WORK ITEM.
Taking the first line of the listing as the start and the line containing "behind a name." as the end, reproduce everything in between exactly, both ends included.

SOURCE DATA.
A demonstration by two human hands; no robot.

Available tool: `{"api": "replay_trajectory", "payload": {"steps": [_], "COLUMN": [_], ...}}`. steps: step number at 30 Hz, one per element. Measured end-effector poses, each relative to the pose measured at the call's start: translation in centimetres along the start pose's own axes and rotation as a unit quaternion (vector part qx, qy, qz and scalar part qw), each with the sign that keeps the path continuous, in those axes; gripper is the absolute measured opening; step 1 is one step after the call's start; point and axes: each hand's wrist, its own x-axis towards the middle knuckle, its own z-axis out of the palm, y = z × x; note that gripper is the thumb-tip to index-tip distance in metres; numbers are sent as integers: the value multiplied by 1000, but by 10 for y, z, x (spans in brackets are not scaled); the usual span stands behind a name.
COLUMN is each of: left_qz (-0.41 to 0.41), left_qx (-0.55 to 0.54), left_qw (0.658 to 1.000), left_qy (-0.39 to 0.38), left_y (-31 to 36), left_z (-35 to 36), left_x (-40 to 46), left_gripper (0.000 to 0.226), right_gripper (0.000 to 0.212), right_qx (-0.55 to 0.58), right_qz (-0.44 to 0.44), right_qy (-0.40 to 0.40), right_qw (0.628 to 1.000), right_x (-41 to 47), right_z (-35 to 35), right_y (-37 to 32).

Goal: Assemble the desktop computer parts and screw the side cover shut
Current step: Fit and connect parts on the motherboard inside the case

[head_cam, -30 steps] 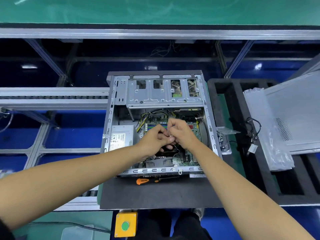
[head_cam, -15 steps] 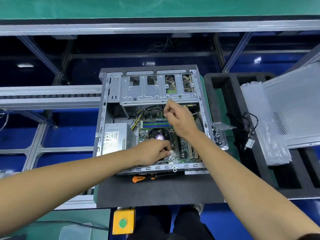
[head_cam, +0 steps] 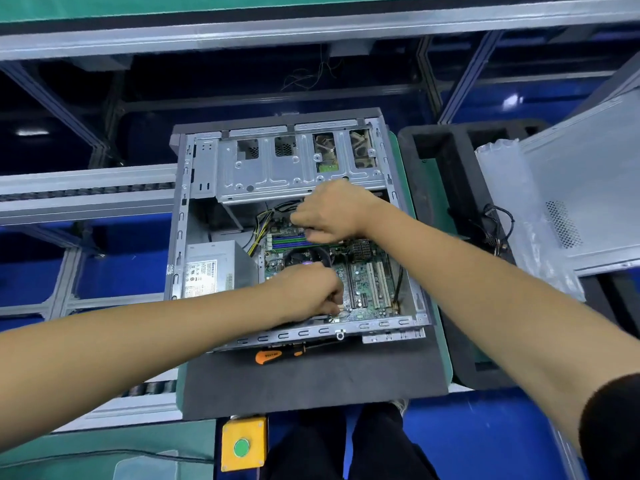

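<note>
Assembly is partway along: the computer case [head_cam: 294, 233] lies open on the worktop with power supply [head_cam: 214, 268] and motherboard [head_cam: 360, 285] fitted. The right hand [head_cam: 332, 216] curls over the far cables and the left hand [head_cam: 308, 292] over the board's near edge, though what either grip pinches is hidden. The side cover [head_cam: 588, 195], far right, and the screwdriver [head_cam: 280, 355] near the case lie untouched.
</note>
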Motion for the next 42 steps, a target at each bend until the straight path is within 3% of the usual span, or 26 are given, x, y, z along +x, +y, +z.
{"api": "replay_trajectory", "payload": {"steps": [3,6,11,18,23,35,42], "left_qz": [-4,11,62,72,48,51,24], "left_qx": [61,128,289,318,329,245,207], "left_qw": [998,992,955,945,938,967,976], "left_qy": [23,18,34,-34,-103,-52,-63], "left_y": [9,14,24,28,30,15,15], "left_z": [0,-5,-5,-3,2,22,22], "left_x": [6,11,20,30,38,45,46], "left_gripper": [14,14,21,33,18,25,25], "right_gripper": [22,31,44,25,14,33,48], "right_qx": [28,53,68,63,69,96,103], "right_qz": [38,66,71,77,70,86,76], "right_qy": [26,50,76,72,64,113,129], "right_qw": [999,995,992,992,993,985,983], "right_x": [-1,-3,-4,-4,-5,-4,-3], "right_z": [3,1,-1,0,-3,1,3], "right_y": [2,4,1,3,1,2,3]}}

WRITTEN SOLUTION.
A demonstration by two human hands; no robot.

Available tool: `{"api": "replay_trajectory", "payload": {"steps": [_], "COLUMN": [_], ...}}`. steps: step number at 30 Hz, one per element. Measured end-effector poses, each relative to the pose measured at the call's start: translation in centimetres along the start pose's own axes and rotation as a unit quaternion (vector part qx, qy, qz and scalar part qw), each with the sign that keeps the path continuous, in those axes; gripper is the absolute measured opening; step 1 is one step after the call's start; point and axes: each hand's wrist, its own x-axis towards the middle knuckle, its own z-axis out of the palm, y = z × x; note that gripper is the thumb-tip to index-tip distance in metres; numbers are sent as integers: the value multiplied by 1000, but by 10 for y, z, x (spans in brackets are not scaled); the usual span stands behind a name.

No further output is required for this exercise.